Required action:
Print the entire listing. Each line must match the original exactly.

>>>

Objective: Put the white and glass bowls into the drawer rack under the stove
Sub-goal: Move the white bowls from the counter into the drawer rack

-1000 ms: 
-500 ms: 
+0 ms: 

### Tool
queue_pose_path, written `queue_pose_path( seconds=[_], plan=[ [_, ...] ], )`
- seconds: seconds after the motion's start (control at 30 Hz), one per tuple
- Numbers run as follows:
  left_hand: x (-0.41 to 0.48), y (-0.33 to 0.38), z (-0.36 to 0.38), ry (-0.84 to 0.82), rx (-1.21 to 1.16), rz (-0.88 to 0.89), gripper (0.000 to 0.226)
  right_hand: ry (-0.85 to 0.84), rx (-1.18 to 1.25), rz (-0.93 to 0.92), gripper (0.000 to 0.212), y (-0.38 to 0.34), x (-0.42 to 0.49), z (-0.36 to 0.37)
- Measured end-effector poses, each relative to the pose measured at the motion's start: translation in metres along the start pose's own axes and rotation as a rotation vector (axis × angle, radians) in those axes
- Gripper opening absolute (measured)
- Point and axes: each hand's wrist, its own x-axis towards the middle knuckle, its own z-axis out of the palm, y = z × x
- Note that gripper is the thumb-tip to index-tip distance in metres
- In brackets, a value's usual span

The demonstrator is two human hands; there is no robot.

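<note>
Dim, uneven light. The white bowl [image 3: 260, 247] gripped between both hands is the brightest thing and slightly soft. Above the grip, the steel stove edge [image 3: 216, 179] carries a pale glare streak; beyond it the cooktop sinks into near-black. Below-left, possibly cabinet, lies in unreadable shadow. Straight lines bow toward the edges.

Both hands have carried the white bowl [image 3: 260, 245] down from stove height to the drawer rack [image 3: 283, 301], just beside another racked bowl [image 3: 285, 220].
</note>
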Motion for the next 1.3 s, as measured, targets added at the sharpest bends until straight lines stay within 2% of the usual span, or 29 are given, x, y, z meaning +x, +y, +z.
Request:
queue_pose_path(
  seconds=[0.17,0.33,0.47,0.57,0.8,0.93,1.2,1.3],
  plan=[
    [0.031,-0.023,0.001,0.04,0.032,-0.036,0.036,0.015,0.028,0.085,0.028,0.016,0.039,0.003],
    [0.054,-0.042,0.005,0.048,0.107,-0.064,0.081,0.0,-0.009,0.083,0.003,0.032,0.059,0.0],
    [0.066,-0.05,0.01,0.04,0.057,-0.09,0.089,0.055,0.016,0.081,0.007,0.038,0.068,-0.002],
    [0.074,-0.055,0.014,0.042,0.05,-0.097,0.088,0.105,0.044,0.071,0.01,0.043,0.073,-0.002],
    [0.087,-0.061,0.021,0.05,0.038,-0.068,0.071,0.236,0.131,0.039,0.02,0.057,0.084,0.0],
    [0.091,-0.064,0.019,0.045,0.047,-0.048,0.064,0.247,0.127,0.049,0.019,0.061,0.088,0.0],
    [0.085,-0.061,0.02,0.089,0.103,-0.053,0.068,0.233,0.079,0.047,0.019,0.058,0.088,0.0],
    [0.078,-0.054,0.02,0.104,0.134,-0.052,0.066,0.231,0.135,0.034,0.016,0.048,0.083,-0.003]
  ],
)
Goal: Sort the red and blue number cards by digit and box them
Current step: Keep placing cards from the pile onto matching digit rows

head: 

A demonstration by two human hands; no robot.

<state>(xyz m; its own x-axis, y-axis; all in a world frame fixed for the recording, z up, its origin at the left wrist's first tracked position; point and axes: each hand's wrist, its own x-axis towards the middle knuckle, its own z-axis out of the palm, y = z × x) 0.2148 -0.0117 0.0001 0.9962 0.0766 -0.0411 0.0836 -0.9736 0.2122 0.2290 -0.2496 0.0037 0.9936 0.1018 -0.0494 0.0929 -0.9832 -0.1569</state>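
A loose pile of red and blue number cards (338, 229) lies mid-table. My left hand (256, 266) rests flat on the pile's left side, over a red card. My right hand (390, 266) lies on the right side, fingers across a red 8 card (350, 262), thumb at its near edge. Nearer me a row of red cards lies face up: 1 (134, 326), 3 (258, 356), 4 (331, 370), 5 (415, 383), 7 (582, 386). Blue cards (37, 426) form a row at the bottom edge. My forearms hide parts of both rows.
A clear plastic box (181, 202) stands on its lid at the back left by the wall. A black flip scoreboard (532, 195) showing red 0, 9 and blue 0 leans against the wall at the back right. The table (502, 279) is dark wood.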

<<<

Result of the task:
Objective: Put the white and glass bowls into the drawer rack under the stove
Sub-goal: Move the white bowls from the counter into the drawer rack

-1000 ms: 
-500 ms: 
+0 ms: 

### Tool
queue_pose_path, written `queue_pose_path( seconds=[_], plan=[ [_, ...] ], )`
- seconds: seconds after the motion's start (control at 30 Hz), one per tuple
- Numbers run as follows:
  left_hand: x (-0.41 to 0.48), y (-0.33 to 0.38), z (-0.36 to 0.38), ry (-0.84 to 0.82), rx (-1.21 to 1.16), rz (-0.88 to 0.89), gripper (0.000 to 0.226)
  right_hand: ry (-0.85 to 0.84), rx (-1.18 to 1.25), rz (-0.93 to 0.92), gripper (0.000 to 0.212), y (-0.38 to 0.34), x (-0.42 to 0.49), z (-0.36 to 0.37)
- Measured end-effector poses, each relative to the pose measured at the motion's start: translation in metres along the start pose's own axes and rotation as a rotation vector (axis × angle, radians) in those axes
- Gripper opening absolute (measured)
- Point and axes: each hand's wrist, its own x-axis towards the middle knuckle, its own z-axis out of the palm, y = z × x
- Note that gripper is the thumb-tip to index-tip distance in metres
- In brackets, a value's usual span

The demonstrator is two human hands; there is no robot.

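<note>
Dim, uneven light. The white bowl [image 3: 260, 247] gripped between both hands is the brightest thing and slightly soft. Above the grip, the steel stove edge [image 3: 216, 179] carries a pale glare streak; beyond it the cooktop sinks into near-black. Below-left, possibly cabinet, lies in unreadable shadow. Straight lines bow toward the edges.

Both hands have carried the white bowl [image 3: 260, 245] down from stove height to the drawer rack [image 3: 283, 301], just beside another racked bowl [image 3: 285, 220].
</note>
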Motion for the next 1.3 s, as measured, targets added at the sharpest bends until straight lines stay within 2% of the usual span, or 29 are given, x, y, z meaning +x, +y, +z.
Request:
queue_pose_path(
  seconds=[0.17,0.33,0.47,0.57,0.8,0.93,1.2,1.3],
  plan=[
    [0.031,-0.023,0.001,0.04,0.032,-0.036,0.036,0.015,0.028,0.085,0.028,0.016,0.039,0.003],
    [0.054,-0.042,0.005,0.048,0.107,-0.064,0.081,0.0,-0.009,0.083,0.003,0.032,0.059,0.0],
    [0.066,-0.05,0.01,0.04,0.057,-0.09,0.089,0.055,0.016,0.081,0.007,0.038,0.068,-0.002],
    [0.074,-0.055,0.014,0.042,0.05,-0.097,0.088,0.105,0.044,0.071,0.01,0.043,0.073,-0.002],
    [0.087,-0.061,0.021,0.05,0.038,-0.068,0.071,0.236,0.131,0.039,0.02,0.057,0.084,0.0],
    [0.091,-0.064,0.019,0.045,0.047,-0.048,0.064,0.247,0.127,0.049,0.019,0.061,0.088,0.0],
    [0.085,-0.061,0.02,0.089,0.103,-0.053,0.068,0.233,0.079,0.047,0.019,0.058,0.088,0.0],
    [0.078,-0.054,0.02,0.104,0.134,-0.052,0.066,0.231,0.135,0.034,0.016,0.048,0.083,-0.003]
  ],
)
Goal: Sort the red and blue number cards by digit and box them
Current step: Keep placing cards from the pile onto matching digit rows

head: 

A demonstration by two human hands; no robot.

<state>(xyz m; its own x-axis, y-axis; all in a world frame fixed for the recording, z up, its origin at the left wrist's first tracked position; point and axes: each hand's wrist, its own x-axis towards the middle knuckle, its own z-axis out of the palm, y = z × x) 0.2148 -0.0117 0.0001 0.9962 0.0766 -0.0411 0.0836 -0.9736 0.2122 0.2290 -0.2496 0.0037 0.9936 0.1018 -0.0494 0.0929 -0.9832 -0.1569</state>
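A loose pile of red and blue number cards (338, 229) lies mid-table. My left hand (256, 266) rests flat on the pile's left side, over a red card. My right hand (390, 266) lies on the right side, fingers across a red 8 card (350, 262), thumb at its near edge. Nearer me a row of red cards lies face up: 1 (134, 326), 3 (258, 356), 4 (331, 370), 5 (415, 383), 7 (582, 386). Blue cards (37, 426) form a row at the bottom edge. My forearms hide parts of both rows.
A clear plastic box (181, 202) stands on its lid at the back left by the wall. A black flip scoreboard (532, 195) showing red 0, 9 and blue 0 leans against the wall at the back right. The table (502, 279) is dark wood.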

The exercise has now been completed.